- Directions -
The listing is to be reproduced exactly, excluding its pictures.

- Records for the task -
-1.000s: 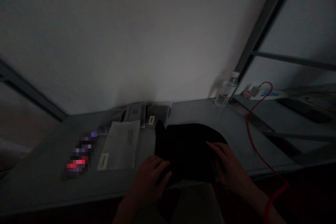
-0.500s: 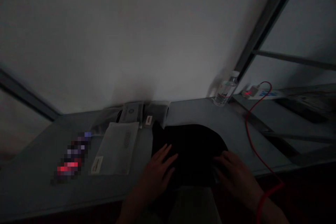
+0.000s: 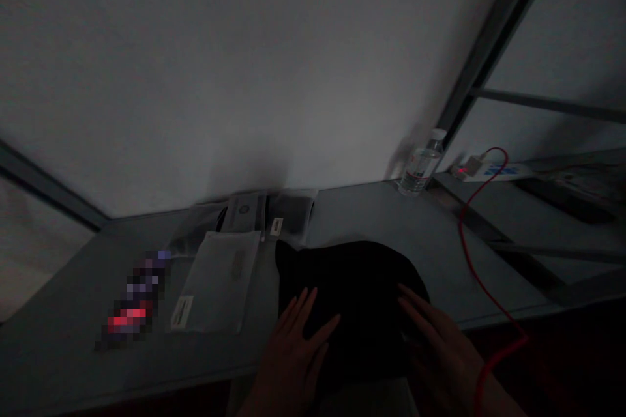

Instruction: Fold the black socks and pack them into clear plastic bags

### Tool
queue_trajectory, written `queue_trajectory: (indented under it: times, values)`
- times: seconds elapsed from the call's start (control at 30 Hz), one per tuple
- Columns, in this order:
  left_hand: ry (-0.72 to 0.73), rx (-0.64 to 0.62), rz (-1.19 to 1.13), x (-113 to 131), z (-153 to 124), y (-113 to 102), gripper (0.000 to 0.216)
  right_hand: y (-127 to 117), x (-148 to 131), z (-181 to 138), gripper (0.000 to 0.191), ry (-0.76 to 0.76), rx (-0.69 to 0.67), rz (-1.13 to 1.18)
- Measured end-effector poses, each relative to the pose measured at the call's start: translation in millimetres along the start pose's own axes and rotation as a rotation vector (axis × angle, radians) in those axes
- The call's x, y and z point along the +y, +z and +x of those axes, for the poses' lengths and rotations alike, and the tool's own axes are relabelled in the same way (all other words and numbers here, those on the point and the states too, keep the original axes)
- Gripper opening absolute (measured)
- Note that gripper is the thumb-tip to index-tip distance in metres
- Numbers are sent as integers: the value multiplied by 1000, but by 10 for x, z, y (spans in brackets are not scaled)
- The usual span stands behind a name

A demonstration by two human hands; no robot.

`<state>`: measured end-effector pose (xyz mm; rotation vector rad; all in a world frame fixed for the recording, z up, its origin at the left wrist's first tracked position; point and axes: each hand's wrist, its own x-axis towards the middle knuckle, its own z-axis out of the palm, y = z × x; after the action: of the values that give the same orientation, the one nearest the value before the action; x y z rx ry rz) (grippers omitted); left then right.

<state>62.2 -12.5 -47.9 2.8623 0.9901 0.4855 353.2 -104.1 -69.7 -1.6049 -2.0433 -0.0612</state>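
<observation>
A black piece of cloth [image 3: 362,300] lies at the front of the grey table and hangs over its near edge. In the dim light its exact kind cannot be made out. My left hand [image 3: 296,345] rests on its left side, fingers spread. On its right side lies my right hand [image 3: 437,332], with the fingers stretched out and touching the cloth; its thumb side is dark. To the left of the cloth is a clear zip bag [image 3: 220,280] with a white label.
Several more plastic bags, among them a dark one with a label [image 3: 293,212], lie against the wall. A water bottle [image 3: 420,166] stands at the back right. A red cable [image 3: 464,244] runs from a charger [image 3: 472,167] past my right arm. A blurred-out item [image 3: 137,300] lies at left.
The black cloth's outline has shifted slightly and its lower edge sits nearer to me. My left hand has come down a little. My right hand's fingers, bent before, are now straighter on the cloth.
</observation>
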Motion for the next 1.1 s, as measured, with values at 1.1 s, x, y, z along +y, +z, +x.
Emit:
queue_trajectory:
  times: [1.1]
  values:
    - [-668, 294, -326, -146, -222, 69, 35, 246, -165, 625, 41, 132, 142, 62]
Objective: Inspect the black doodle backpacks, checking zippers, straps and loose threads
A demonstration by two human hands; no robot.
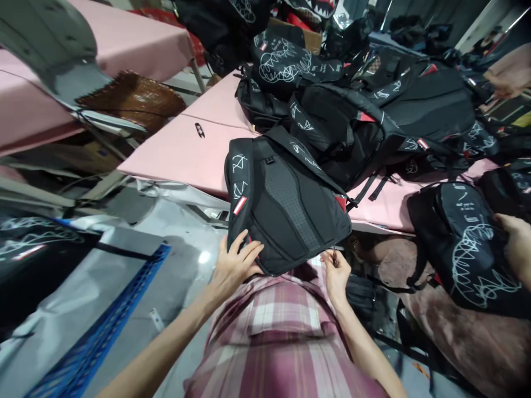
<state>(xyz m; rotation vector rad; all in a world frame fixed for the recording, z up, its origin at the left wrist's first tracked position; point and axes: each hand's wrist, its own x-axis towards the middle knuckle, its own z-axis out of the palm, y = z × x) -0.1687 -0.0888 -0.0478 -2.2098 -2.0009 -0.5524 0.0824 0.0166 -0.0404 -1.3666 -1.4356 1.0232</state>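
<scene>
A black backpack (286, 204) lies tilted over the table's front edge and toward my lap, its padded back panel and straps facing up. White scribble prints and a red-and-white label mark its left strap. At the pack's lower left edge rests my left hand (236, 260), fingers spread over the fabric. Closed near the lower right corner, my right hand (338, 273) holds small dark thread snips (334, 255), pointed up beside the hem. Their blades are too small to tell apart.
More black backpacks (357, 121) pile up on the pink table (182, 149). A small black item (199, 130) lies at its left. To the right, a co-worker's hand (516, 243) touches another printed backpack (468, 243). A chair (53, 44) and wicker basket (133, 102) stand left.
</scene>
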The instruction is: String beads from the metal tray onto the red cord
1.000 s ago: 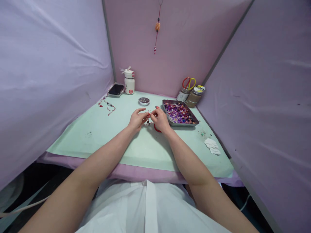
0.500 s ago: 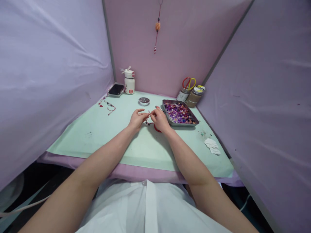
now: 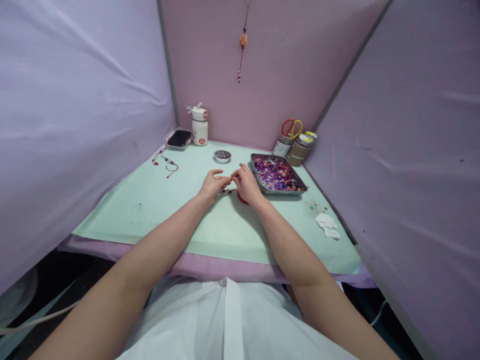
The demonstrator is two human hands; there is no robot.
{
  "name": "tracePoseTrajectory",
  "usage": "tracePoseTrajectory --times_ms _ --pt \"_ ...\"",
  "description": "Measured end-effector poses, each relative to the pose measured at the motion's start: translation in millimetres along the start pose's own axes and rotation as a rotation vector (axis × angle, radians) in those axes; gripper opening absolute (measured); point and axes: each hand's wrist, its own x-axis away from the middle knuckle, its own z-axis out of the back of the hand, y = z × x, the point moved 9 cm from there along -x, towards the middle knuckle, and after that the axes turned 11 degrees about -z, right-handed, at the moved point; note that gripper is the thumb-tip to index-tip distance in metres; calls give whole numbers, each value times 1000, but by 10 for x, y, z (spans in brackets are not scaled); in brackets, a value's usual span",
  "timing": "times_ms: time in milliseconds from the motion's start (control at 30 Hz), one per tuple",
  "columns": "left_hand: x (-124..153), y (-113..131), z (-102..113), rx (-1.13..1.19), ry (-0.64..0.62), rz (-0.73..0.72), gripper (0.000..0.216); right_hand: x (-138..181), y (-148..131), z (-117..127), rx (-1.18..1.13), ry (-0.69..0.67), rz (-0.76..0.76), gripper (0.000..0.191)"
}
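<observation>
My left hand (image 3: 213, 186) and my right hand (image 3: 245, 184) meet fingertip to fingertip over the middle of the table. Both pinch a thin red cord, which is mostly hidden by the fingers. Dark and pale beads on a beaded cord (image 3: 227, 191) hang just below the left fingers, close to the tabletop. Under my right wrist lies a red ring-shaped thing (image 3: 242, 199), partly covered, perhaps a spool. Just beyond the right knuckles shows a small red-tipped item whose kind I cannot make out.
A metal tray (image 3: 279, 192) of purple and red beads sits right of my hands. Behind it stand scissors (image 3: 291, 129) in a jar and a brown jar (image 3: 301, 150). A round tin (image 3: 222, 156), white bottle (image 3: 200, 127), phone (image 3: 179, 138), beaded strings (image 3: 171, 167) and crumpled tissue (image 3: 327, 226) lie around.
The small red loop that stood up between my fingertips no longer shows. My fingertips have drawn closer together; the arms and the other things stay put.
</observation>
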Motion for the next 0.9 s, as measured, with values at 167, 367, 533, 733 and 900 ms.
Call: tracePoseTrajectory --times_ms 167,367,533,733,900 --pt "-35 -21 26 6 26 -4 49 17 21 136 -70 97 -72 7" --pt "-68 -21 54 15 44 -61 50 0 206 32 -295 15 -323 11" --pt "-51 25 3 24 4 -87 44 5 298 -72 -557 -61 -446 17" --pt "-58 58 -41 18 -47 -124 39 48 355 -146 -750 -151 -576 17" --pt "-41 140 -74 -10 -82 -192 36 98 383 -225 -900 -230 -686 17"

- Problem solution -
-1.000s: 
-0.500s: 
+0.000s: 

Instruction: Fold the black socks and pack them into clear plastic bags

### Tool
queue_trajectory, written `queue_trajectory: (indented under it: times, values)`
- times: seconds elapsed from the call's start (control at 30 Hz), one per tuple
- Columns, in this order:
  left_hand: ry (-0.72 to 0.73), rx (-0.64 to 0.62), rz (-1.19 to 1.13), x (-113 to 131), z (-153 to 124), y (-113 to 102), gripper (0.000 to 0.216)
  right_hand: y (-127 to 117), x (-148 to 131), z (-181 to 138), gripper (0.000 to 0.191), ry (-0.76 to 0.76), rx (-0.69 to 0.67), rz (-1.13 to 1.18)
- Measured end-effector poses, each relative to the pose measured at the call's start: translation in millimetres along the start pose's own axes and rotation as a rotation vector (axis × angle, radians) in those axes
- The call's x, y and z point along the +y, +z and +x of those axes, for the poses' lengths and rotations alike, and the tool's own axes are relabelled in the same way (all other words and numbers here, those on the point and the states too, keep the original axes)
- Gripper opening absolute (measured)
- Note that gripper is the thumb-tip to index-tip distance in metres
- Numbers are sent as integers: the value multiplied by 1000, but by 10 for x, z, y (spans in brackets are not scaled)
- The usual span stands behind a name

A demonstration by two human hands; no robot.

`<state>`: measured end-effector pose (xyz mm; rotation vector rad; all in a world frame fixed for the recording, z up, its origin at the left wrist's first tracked position; point and axes: each hand's wrist, its own x-axis towards the middle knuckle, its own z-axis out of the palm, y = z × x; after the action: of the values that give the same orientation, the one nearest the value before the action; x y z rx ry rz) (grippers omitted); left then right.

<state>62.2 -12.5 -47.9 2.8623 0.9901 0.4855 353.2 -104.1 -69.7 -1.6049 -2.0433 -0.0612</state>
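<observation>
A black piece of cloth [image 3: 362,300] lies at the front of the grey table and hangs over its near edge. In the dim light its exact kind cannot be made out. My left hand [image 3: 296,345] rests on its left side, fingers spread. On its right side lies my right hand [image 3: 437,332], with the fingers stretched out and touching the cloth; its thumb side is dark. To the left of the cloth is a clear zip bag [image 3: 220,280] with a white label.
Several more plastic bags, among them a dark one with a label [image 3: 293,212], lie against the wall. A water bottle [image 3: 420,166] stands at the back right. A red cable [image 3: 464,244] runs from a charger [image 3: 472,167] past my right arm. A blurred-out item [image 3: 137,300] lies at left.
The black cloth's outline has shifted slightly and its lower edge sits nearer to me. My left hand has come down a little. My right hand's fingers, bent before, are now straighter on the cloth.
</observation>
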Motion for the next 1.1 s, as measured, with values at 1.1 s, x, y, z along +y, +z, +x.
Emit:
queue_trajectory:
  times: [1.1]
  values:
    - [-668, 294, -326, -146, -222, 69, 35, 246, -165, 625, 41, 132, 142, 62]
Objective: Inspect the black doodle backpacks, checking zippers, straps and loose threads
A demonstration by two human hands; no robot.
<state>(xyz m; rotation vector rad; all in a world frame fixed for the recording, z up, its origin at the left wrist's first tracked position; point and axes: each hand's wrist, its own x-axis towards the middle knuckle, its own z-axis out of the palm, y = z × x) -0.1687 -0.0888 -0.0478 -2.2098 -2.0009 -0.5524 0.0824 0.0166 -0.0404 -1.3666 -1.4356 1.0232</state>
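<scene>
A black backpack (286, 204) lies tilted over the table's front edge and toward my lap, its padded back panel and straps facing up. White scribble prints and a red-and-white label mark its left strap. At the pack's lower left edge rests my left hand (236, 260), fingers spread over the fabric. Closed near the lower right corner, my right hand (338, 273) holds small dark thread snips (334, 255), pointed up beside the hem. Their blades are too small to tell apart.
More black backpacks (357, 121) pile up on the pink table (182, 149). A small black item (199, 130) lies at its left. To the right, a co-worker's hand (516, 243) touches another printed backpack (468, 243). A chair (53, 44) and wicker basket (133, 102) stand left.
</scene>
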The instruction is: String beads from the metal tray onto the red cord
1.000 s ago: 
0.500 s ago: 
now: 
The demonstrator is two human hands; there is no robot.
{
  "name": "tracePoseTrajectory",
  "usage": "tracePoseTrajectory --times_ms _ --pt \"_ ...\"",
  "description": "Measured end-effector poses, each relative to the pose measured at the motion's start: translation in millimetres along the start pose's own axes and rotation as a rotation vector (axis × angle, radians) in those axes; gripper opening absolute (measured); point and axes: each hand's wrist, its own x-axis away from the middle knuckle, its own z-axis out of the back of the hand, y = z × x, the point moved 9 cm from there along -x, towards the middle knuckle, and after that the axes turned 11 degrees about -z, right-handed, at the moved point; note that gripper is the thumb-tip to index-tip distance in metres; calls give whole numbers, each value times 1000, but by 10 for x, y, z (spans in brackets are not scaled); in brackets, a value's usual span",
  "timing": "times_ms: time in milliseconds from the motion's start (control at 30 Hz), one per tuple",
  "columns": "left_hand: x (-124..153), y (-113..131), z (-102..113), rx (-1.13..1.19), ry (-0.64..0.62), rz (-0.73..0.72), gripper (0.000..0.216); right_hand: x (-138..181), y (-148..131), z (-117..127), rx (-1.18..1.13), ry (-0.69..0.67), rz (-0.76..0.76), gripper (0.000..0.191)"
}
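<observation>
My left hand (image 3: 213, 186) and my right hand (image 3: 245, 184) meet fingertip to fingertip over the middle of the table. Both pinch a thin red cord, which is mostly hidden by the fingers. Dark and pale beads on a beaded cord (image 3: 227, 191) hang just below the left fingers, close to the tabletop. Under my right wrist lies a red ring-shaped thing (image 3: 242, 199), partly covered, perhaps a spool. Just beyond the right knuckles shows a small red-tipped item whose kind I cannot make out.
A metal tray (image 3: 279, 192) of purple and red beads sits right of my hands. Behind it stand scissors (image 3: 291, 129) in a jar and a brown jar (image 3: 301, 150). A round tin (image 3: 222, 156), white bottle (image 3: 200, 127), phone (image 3: 179, 138), beaded strings (image 3: 171, 167) and crumpled tissue (image 3: 327, 226) lie around.
The small red loop that stood up between my fingertips no longer shows. My fingertips have drawn closer together; the arms and the other things stay put.
</observation>
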Motion for the next 0.9 s, as measured, with values at 167, 367, 533, 733 and 900 ms.
Call: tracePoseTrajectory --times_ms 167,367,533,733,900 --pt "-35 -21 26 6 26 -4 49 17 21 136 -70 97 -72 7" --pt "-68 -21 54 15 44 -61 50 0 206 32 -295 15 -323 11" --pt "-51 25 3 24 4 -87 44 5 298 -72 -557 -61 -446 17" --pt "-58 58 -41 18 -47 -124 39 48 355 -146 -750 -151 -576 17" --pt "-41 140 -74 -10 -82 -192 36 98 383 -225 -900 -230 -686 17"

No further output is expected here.